* _TASK DIRECTIONS_: All lines holding the word "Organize" in the listing below need to be copied.

RECORD SET START

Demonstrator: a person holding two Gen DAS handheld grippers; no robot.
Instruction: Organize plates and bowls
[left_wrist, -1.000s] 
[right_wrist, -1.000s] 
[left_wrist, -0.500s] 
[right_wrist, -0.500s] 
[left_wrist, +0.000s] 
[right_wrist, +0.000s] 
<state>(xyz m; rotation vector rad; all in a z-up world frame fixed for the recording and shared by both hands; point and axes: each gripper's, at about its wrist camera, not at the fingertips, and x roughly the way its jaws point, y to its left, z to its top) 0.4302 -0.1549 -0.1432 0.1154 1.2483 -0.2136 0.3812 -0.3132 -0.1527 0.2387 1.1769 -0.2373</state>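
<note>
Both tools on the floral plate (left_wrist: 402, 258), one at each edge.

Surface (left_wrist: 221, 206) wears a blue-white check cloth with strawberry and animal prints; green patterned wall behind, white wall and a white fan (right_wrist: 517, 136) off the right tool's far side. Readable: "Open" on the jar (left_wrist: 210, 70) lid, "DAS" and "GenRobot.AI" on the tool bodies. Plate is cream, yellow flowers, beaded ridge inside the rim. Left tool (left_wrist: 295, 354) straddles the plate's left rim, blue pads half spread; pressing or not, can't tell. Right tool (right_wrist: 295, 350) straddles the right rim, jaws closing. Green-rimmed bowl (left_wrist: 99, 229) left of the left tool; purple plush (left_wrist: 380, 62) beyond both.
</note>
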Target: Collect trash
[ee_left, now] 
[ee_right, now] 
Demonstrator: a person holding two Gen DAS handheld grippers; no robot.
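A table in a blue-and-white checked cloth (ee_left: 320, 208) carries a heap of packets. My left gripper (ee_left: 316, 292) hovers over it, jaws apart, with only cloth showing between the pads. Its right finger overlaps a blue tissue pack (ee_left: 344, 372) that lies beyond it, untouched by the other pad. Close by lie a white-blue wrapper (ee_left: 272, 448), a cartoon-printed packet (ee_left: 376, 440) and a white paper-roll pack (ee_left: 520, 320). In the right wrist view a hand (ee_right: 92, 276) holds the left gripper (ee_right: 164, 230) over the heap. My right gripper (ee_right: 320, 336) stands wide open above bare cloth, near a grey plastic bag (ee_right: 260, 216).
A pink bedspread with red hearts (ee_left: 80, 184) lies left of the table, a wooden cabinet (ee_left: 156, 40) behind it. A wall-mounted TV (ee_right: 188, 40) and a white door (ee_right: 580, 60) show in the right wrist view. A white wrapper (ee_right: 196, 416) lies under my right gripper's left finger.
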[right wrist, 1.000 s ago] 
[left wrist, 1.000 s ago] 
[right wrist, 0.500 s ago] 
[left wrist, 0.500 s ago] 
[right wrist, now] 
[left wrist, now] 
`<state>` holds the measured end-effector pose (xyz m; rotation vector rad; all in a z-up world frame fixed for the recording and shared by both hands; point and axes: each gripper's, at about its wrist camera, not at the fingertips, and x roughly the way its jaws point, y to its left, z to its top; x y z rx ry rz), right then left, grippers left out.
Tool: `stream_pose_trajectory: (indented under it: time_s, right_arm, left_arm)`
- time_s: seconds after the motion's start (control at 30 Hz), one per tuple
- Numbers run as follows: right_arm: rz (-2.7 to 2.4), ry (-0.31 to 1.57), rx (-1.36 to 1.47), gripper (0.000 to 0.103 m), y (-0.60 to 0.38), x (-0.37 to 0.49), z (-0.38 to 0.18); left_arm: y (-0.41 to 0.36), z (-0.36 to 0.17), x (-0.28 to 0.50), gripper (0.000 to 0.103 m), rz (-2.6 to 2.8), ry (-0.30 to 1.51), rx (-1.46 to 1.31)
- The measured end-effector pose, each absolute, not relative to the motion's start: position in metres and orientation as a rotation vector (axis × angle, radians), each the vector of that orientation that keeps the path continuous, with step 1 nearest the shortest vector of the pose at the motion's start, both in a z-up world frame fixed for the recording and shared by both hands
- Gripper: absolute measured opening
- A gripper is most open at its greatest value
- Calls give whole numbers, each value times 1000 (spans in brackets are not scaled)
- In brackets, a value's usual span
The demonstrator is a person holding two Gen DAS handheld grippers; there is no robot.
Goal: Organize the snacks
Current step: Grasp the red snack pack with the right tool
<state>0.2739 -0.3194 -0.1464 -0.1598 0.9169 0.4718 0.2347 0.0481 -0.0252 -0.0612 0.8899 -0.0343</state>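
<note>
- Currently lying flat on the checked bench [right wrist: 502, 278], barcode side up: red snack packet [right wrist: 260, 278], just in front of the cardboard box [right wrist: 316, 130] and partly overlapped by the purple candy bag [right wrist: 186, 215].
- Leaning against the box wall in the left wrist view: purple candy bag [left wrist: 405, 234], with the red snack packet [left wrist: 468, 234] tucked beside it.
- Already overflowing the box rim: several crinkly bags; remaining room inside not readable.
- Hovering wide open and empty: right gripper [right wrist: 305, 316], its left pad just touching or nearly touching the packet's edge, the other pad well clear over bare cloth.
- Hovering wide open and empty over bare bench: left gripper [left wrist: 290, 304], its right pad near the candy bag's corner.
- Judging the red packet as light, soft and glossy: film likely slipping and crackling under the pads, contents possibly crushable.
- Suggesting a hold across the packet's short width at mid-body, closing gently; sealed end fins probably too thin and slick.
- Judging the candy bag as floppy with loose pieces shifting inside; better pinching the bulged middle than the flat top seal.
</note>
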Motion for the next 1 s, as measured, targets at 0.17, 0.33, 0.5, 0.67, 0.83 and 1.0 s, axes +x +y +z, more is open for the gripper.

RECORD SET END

* _TASK SOLUTION_:
Instruction: Organize plates and bowls
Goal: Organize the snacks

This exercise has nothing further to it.